== Assignment ==
Give an exact copy of the data that follows, but none of its pictures.

== Supplied data ==
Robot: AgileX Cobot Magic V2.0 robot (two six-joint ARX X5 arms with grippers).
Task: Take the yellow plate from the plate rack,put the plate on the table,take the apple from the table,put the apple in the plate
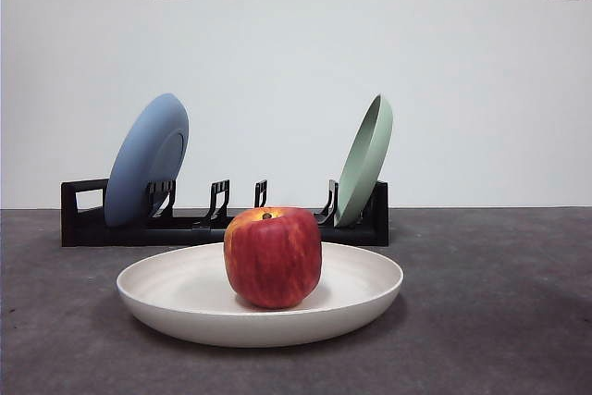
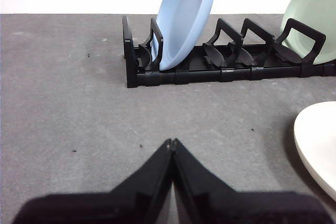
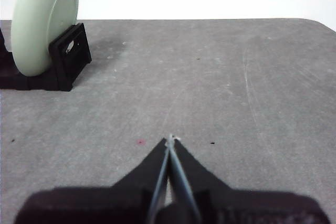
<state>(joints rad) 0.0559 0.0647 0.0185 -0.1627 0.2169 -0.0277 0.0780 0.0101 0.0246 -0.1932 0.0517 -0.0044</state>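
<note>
Two plates are standing in the rack (image 1: 222, 228) at the back of the table (image 1: 499, 321): a blue plate (image 1: 146, 159) near the end with the handle loop, and a green plate (image 1: 364, 160) at the other end. Both are leaning in their slots, and the slots between them are holding nothing.

One more plate, the yellow plate (image 1: 185, 298), is lying flat on the table in front of the rack, near the camera in the front view. It is looking cream-white in colour. The apple (image 1: 273, 258) is sitting upright inside it, about in the middle, with the stem pointing up and the yellow-orange patch showing around the stem.

Both arms are staying away from these things, and neither one is showing in the front view. The left gripper (image 2: 171, 141) is hanging over bare table in front of the rack's handle end, with its jaws pressed together and nothing between them; the edge of the yellow plate is showing at one side of its wrist view. The right gripper (image 3: 170, 138) is hanging over bare table, well apart from the rack's green-plate end, and its jaws are also pressed together on nothing.
</note>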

== Answer area ==
Robot: AgileX Cobot Magic V2.0 robot (two six-joint ARX X5 arms with grippers).
Task: Take the yellow plate from the plate rack,put the plate on the table,take the apple from the table,put the apple in the plate
<state>(joints rad) 0.0559 0.0647 0.0185 -0.1627 0.2169 -0.0277 0.0780 0.0101 0.0246 -0.1932 0.0517 -0.0044</state>
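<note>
Two plates are standing in the rack (image 1: 222, 228) at the back of the table (image 1: 499, 321): a blue plate (image 1: 146, 159) near the end with the handle loop, and a green plate (image 1: 364, 160) at the other end. Both are leaning in their slots, and the slots between them are holding nothing.

One more plate, the yellow plate (image 1: 185, 298), is lying flat on the table in front of the rack, near the camera in the front view. It is looking cream-white in colour. The apple (image 1: 273, 258) is sitting upright inside it, about in the middle, with the stem pointing up and the yellow-orange patch showing around the stem.

Both arms are staying away from these things, and neither one is showing in the front view. The left gripper (image 2: 171, 141) is hanging over bare table in front of the rack's handle end, with its jaws pressed together and nothing between them; the edge of the yellow plate is showing at one side of its wrist view. The right gripper (image 3: 170, 138) is hanging over bare table, well apart from the rack's green-plate end, and its jaws are also pressed together on nothing.
</note>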

No more work is needed on this exercise.